Work task
For each line of the listing that holds "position", show the full line.

────────────────

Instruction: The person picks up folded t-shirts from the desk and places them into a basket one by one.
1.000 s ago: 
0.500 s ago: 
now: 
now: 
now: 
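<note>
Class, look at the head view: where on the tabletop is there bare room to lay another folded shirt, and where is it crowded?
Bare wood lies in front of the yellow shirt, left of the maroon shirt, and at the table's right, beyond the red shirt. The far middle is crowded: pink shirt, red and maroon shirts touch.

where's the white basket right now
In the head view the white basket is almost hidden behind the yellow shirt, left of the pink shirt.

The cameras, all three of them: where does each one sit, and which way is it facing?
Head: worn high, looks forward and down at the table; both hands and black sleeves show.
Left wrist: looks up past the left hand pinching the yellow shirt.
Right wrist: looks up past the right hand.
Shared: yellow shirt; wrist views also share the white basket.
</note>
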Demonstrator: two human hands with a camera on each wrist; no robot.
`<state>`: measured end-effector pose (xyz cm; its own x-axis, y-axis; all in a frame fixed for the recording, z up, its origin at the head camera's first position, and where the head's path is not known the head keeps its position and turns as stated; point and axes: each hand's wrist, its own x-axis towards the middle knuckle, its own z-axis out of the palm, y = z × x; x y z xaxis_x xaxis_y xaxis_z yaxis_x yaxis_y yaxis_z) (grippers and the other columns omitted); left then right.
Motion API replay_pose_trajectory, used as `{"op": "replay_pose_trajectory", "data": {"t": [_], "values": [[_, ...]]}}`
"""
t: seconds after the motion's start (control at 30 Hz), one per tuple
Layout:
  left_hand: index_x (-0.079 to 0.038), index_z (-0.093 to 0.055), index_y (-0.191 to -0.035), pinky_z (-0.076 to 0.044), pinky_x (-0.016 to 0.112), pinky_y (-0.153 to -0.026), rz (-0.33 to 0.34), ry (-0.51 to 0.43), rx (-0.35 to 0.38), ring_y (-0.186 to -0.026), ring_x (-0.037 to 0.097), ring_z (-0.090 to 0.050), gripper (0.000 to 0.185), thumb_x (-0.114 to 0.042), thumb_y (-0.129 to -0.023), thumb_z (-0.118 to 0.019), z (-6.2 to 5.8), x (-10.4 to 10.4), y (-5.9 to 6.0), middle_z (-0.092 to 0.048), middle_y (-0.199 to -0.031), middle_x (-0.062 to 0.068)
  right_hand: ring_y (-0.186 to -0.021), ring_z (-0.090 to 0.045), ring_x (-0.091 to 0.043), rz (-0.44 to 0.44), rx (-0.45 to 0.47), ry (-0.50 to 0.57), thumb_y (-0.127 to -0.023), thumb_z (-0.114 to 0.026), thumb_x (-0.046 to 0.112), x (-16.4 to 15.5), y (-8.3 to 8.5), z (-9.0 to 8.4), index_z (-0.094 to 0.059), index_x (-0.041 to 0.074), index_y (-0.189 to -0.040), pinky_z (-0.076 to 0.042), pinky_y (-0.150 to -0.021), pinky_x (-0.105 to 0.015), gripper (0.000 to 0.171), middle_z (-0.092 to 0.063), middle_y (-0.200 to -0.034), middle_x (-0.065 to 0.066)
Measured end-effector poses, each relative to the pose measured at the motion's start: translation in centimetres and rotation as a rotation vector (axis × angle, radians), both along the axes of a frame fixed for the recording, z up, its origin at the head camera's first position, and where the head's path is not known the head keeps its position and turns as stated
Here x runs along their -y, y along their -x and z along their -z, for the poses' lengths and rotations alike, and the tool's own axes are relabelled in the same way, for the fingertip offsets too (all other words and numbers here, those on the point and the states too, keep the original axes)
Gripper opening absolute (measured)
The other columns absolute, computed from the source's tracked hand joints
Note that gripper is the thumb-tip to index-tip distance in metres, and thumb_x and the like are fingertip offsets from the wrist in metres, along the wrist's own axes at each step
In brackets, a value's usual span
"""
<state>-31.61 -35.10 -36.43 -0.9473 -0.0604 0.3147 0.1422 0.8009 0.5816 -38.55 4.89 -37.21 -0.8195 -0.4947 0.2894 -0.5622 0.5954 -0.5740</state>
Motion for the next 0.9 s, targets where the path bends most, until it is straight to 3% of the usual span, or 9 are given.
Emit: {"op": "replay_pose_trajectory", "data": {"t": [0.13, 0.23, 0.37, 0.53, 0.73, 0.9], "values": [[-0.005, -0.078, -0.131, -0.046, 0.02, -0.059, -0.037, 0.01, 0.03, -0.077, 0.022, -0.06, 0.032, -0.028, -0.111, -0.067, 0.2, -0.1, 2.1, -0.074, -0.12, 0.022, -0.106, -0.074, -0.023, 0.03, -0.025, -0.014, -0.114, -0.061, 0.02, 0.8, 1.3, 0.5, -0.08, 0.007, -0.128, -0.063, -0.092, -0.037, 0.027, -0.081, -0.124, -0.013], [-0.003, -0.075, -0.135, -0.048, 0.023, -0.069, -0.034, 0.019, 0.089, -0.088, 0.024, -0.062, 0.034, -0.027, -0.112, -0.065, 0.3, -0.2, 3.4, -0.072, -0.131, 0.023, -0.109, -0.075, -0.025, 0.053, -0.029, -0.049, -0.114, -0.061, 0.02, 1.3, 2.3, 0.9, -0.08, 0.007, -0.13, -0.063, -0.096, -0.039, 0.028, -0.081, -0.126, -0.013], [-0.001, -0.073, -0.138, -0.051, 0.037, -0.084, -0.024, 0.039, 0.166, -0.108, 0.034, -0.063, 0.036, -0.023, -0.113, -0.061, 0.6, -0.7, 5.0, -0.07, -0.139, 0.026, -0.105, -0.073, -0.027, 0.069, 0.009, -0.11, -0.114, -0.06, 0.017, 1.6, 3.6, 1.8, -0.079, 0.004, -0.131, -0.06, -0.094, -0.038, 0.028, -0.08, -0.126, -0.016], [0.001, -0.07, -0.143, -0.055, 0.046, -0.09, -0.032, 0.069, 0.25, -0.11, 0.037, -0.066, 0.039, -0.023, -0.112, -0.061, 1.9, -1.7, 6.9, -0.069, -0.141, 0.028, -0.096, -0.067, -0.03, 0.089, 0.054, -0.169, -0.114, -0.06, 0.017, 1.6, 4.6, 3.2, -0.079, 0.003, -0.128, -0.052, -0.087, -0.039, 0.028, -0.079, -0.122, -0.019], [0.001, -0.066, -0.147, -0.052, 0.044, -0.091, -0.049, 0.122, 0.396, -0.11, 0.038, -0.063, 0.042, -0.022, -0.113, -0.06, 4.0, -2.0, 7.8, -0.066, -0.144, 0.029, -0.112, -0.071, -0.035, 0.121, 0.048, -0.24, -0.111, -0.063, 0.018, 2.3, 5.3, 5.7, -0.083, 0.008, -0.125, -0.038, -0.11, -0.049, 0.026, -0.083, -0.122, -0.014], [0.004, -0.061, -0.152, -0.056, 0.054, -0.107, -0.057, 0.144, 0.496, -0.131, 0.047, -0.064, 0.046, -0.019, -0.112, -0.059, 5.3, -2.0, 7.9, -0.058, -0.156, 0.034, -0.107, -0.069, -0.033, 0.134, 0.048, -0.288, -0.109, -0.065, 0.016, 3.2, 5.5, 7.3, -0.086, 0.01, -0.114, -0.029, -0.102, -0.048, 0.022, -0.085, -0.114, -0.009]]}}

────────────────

Response below
`<state>`: measured end-effector pose (xyz cm; its own x-axis, y-axis; all in a frame fixed for the recording, z up, its origin at the head camera's first position, and where the head's path is not known the head keeps its position and turns as stated; point and axes: each hand's wrist, its own x-axis towards the middle knuckle, its own z-axis out of the palm, y = z × x; x y z xaxis_x xaxis_y xaxis_z yaxis_x yaxis_y yaxis_z) (grippers and the other columns omitted); left then right.
Measured end-effector poses, each relative to the pose measured at the motion's start: translation in centimetres and rotation as a rotation vector (axis × angle, radians), both along the axes of a frame fixed for the recording, z up, its origin at the head camera's first position, and where the head's path is not known the head keeps its position and turns as stated

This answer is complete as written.